The challenge was twofold: to find timbers sufficiently large to span the nave and chancel, and to construct beams, rafters, and struts in such proportion and detail that the structure would grace the church's interior as well as truly support the roof. Here, on a point generally determined in that meeting during the spring of 1913, was perhaps the first indirect step toward the slow, painstaking growth of concept and organization that uniquely characterized the building of the Cathedral. In material, design, and execution, the roof was to be such that Cram predicted it would not have its equal elsewhere in America. This may be so. More important, its beauty and truthfulness, like that of the stonework, is the result of on-the-site supervision of material selection and construction; indeed, the woodworking shed at the Cathedral was the first of the several shops to be wholly organized by the builders without recourse to outside contractors.

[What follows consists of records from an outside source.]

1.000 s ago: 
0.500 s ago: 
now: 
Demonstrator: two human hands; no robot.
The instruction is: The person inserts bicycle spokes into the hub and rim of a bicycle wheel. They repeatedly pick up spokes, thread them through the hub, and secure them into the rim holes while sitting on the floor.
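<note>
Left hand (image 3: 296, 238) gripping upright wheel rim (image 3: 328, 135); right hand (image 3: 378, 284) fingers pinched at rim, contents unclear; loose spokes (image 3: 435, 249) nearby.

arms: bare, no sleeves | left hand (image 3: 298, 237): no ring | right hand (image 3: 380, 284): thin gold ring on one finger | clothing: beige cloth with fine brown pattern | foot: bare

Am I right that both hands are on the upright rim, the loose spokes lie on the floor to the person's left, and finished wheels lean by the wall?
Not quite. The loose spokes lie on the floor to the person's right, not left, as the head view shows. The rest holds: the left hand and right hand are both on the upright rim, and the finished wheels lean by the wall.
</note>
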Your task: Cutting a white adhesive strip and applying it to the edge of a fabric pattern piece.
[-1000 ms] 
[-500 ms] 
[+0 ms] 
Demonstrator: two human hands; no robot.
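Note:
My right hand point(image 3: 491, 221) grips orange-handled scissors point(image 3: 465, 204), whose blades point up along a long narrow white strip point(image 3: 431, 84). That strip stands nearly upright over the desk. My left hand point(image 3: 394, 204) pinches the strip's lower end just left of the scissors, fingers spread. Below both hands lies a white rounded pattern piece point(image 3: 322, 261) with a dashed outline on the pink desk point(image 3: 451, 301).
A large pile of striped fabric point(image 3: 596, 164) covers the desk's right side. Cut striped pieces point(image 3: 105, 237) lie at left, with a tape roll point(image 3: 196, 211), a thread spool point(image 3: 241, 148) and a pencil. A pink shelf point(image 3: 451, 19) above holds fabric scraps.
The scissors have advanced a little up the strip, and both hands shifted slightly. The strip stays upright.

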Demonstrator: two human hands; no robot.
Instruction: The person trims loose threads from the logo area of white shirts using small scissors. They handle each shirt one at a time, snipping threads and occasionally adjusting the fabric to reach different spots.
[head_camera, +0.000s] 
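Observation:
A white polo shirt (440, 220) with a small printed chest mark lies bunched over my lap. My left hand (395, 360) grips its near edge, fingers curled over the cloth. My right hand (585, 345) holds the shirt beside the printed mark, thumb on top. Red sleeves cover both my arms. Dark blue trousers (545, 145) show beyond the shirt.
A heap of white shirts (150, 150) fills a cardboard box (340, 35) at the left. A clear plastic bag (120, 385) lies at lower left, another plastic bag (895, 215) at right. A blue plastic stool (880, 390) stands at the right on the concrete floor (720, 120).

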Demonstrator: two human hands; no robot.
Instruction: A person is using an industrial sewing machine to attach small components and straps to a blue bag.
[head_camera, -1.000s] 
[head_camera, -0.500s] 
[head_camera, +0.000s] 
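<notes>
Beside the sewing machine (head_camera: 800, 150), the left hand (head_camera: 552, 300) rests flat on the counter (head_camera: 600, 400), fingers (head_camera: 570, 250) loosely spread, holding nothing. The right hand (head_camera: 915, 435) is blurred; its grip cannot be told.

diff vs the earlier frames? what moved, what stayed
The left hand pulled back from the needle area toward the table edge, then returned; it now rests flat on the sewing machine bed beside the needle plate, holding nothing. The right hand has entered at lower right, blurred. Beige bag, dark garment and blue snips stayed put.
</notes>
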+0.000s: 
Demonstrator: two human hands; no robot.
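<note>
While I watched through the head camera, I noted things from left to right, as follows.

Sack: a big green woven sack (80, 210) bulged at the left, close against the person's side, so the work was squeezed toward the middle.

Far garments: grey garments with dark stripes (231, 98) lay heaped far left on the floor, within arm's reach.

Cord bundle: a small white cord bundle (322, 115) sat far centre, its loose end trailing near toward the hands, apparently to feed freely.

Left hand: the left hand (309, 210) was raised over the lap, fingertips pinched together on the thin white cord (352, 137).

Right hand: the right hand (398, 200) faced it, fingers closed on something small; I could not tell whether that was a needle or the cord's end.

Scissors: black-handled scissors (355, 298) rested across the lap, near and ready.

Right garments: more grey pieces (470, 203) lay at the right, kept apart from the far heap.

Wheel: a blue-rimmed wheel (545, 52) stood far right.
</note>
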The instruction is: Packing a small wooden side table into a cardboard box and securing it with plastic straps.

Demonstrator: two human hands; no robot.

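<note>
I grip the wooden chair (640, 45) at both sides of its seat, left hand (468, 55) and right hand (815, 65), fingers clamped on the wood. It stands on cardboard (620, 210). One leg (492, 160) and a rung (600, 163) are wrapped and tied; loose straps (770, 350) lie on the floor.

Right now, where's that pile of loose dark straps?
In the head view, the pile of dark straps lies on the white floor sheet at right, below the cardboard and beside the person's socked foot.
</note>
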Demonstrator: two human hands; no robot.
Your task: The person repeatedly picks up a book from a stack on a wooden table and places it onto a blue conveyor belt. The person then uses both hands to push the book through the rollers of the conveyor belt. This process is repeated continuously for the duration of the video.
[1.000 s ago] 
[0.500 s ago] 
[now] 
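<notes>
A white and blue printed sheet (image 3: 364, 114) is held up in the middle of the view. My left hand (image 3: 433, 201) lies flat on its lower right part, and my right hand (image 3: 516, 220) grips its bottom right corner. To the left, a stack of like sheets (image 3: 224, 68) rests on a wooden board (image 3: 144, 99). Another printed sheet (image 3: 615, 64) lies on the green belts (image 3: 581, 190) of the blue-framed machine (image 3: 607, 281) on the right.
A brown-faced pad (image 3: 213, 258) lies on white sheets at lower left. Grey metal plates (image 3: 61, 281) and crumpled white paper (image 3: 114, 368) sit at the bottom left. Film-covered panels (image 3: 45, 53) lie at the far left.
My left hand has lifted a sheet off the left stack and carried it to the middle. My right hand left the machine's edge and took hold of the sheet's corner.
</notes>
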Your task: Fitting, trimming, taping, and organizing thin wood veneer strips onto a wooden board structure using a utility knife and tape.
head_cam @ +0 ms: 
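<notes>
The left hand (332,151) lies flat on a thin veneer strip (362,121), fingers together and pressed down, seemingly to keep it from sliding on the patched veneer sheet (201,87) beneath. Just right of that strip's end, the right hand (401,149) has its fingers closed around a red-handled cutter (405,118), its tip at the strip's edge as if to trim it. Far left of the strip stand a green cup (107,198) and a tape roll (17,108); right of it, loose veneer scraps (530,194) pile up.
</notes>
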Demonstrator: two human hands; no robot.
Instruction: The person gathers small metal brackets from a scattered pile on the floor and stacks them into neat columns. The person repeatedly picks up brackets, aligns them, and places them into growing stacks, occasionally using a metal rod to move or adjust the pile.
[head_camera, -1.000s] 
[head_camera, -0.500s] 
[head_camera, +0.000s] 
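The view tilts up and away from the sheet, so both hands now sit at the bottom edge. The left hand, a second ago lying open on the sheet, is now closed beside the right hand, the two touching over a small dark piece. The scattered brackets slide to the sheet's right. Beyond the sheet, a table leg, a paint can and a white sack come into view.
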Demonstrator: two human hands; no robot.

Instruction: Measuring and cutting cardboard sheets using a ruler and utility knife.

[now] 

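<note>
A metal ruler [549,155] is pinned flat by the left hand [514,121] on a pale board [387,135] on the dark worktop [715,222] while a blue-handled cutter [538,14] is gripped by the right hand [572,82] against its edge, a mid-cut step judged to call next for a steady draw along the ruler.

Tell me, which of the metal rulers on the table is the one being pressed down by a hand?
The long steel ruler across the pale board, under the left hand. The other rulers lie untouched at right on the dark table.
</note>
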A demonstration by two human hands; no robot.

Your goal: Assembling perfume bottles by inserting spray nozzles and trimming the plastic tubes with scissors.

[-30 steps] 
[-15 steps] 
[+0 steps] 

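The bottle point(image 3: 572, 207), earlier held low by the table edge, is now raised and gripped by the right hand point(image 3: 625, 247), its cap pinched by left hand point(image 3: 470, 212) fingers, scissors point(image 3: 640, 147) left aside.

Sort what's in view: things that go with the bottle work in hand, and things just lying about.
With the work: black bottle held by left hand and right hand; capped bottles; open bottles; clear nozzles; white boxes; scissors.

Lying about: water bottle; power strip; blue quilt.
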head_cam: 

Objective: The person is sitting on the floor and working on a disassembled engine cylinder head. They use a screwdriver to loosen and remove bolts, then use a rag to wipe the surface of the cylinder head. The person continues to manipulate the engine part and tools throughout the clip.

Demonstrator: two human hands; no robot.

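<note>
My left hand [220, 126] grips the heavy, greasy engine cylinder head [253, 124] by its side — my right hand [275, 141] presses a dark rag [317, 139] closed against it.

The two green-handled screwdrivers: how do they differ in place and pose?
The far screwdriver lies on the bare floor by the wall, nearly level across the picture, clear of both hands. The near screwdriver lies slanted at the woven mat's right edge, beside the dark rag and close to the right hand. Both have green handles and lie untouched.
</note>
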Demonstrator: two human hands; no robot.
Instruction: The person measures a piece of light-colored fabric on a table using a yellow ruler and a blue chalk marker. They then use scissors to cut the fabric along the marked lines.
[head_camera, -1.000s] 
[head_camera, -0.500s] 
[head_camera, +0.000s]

Although it was to be two years from the church's beginnings till construction of the roof, the search for suitable timber was undertaken in the early summer of 1913, so that it might be properly seasoned before final working and placing. As with the stone for the exterior walls, the nearby countryside proved happily bountiful. Southeastern Pennsylvania had at that time perhaps the finest growth of white oak trees on the continent. To find specimens of these from which the great tie beams and struts of the roof trusses could be hewn became a personal challenge for Raymond Pitcairn. Armed with camera and accompanied by members of the family and frequently by leaders of the Bryn Athyn congregation, he traveled miles in all directions. To help find and to cut down the serene lords of the forest, he enlisted the professional aid of Isaac Ryan, a lumber dealer who had his sawmill on the banks of the Neshaminy Creek several miles north of Bryn Athyn. Like others associated with the Cathedral, Ryan caught the spirit of the undertaking, and for years made it his personal task to seek out the needed trees, conveying his discoveries to Pitcairn in letters that gave intricate directions for reaching the site over the maze of country roads, together with the announced date for the felling. More than once the search was abetted by proffers of gifts of trees from owners who were glad to contribute to the cooperative endeavor taking form at Bryn Athyn with increasing notice from the public.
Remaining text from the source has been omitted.